TASK -
In the material below, find the line that contains "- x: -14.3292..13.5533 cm" and the line that contains "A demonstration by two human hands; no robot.", then write out exactly those two lines and everything between them.

INPUT MATERIAL -
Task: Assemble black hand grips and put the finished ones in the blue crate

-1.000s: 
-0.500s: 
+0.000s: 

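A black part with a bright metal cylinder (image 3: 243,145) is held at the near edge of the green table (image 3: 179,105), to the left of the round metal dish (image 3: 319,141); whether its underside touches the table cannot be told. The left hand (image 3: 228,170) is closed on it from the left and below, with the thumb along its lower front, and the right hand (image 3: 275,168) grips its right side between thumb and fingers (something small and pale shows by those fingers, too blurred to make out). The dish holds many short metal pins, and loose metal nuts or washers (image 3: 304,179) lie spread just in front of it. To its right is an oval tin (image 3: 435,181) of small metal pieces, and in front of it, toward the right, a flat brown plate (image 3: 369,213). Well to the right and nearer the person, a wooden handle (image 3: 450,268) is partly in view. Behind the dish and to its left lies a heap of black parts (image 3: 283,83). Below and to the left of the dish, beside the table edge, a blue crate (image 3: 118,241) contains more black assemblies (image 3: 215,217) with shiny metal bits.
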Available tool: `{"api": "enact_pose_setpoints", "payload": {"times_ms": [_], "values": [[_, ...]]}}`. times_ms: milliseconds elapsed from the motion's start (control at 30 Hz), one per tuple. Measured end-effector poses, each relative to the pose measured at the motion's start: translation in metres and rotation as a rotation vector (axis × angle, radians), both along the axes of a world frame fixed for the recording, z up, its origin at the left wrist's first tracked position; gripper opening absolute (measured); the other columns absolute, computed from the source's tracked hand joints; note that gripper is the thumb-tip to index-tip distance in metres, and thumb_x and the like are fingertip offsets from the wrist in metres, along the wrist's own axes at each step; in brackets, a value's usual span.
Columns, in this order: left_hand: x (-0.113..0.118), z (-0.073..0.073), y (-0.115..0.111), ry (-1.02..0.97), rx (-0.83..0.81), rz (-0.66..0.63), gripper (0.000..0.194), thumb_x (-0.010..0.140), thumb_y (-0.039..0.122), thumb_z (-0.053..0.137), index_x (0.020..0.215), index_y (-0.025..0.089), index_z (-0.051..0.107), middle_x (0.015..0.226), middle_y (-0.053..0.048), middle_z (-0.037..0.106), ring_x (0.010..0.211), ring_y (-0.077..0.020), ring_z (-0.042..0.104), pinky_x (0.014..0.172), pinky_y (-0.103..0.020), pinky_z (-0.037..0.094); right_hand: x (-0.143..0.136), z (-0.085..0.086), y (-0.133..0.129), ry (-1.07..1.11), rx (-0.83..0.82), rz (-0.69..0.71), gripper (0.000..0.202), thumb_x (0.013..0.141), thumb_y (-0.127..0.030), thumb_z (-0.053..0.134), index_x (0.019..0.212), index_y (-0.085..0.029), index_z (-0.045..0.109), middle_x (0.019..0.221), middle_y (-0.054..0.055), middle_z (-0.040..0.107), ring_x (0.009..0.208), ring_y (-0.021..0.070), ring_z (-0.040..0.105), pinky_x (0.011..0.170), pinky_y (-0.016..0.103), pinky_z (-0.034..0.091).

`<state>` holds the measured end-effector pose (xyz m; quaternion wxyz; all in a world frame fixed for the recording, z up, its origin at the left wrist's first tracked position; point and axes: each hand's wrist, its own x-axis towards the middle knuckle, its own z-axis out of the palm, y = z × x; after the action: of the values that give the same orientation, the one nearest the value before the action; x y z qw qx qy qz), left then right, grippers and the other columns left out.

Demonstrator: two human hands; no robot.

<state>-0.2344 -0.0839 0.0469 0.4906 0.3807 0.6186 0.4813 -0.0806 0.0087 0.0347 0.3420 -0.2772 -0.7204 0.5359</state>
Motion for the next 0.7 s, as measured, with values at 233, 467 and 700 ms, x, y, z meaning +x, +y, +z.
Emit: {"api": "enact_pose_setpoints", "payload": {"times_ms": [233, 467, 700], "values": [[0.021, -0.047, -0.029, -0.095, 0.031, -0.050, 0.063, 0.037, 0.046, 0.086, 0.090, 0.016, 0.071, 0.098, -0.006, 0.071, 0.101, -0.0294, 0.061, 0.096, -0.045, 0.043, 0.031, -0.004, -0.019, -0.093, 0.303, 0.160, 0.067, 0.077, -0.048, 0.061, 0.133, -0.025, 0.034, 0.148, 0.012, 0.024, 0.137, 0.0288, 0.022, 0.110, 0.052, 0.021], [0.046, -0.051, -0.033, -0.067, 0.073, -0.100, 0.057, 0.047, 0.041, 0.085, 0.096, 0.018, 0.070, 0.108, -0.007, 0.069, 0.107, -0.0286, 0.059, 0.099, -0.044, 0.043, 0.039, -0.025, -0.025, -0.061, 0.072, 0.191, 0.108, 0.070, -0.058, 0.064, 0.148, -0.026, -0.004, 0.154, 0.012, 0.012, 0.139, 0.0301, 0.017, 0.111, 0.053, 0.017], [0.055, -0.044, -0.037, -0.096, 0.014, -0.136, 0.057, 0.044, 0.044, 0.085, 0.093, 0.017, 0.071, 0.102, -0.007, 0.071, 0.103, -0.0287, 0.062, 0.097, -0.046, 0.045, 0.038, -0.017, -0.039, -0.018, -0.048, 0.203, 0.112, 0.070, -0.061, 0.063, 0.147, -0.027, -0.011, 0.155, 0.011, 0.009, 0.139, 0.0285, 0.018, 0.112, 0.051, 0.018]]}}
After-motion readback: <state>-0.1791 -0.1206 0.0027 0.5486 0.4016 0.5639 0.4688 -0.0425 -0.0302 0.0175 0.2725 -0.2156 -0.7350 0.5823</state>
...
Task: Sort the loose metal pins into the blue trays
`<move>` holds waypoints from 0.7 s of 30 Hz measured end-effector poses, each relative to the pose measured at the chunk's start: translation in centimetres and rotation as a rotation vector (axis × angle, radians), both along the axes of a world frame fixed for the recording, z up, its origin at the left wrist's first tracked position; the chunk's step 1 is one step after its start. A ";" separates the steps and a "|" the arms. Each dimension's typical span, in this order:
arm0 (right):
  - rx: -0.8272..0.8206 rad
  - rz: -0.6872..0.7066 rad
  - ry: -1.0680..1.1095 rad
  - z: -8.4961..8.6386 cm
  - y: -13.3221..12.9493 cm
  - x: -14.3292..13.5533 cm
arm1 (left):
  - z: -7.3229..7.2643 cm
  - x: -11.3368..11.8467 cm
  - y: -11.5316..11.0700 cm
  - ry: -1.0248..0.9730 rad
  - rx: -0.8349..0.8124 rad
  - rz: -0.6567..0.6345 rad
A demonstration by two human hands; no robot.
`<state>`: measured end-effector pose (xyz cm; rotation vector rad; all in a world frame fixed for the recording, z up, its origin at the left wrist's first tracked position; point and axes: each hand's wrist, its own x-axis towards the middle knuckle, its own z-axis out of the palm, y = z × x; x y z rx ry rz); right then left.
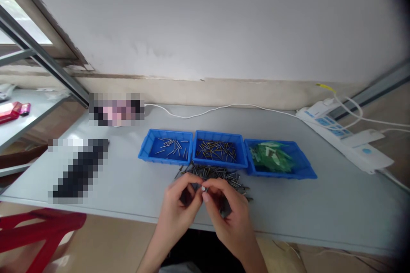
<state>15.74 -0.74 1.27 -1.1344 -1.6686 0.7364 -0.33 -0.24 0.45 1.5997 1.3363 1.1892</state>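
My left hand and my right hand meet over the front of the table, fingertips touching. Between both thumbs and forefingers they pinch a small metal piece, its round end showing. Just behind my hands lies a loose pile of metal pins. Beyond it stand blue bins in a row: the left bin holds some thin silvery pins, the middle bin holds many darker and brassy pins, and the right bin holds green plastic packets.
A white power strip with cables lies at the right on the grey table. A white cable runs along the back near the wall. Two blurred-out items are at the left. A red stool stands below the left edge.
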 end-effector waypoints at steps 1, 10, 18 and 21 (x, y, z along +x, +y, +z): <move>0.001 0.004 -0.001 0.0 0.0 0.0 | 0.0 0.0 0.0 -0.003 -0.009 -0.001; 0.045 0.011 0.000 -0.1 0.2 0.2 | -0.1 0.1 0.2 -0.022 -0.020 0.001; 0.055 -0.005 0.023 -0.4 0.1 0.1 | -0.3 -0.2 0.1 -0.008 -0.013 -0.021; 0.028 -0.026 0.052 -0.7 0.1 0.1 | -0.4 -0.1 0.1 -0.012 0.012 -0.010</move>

RESULT OF THE TASK -
  - x: -14.3292..13.5533 cm
arm1 (left):
  - z: -7.3229..7.2643 cm
  - x: -11.3368..11.8467 cm
  - y: -11.5316..11.0700 cm
  - ry: -1.0248..0.9730 rad
  - rx: -0.8349..0.8124 rad
  - rz: -0.6567..0.6345 rad
A demonstration by two human hands; no robot.

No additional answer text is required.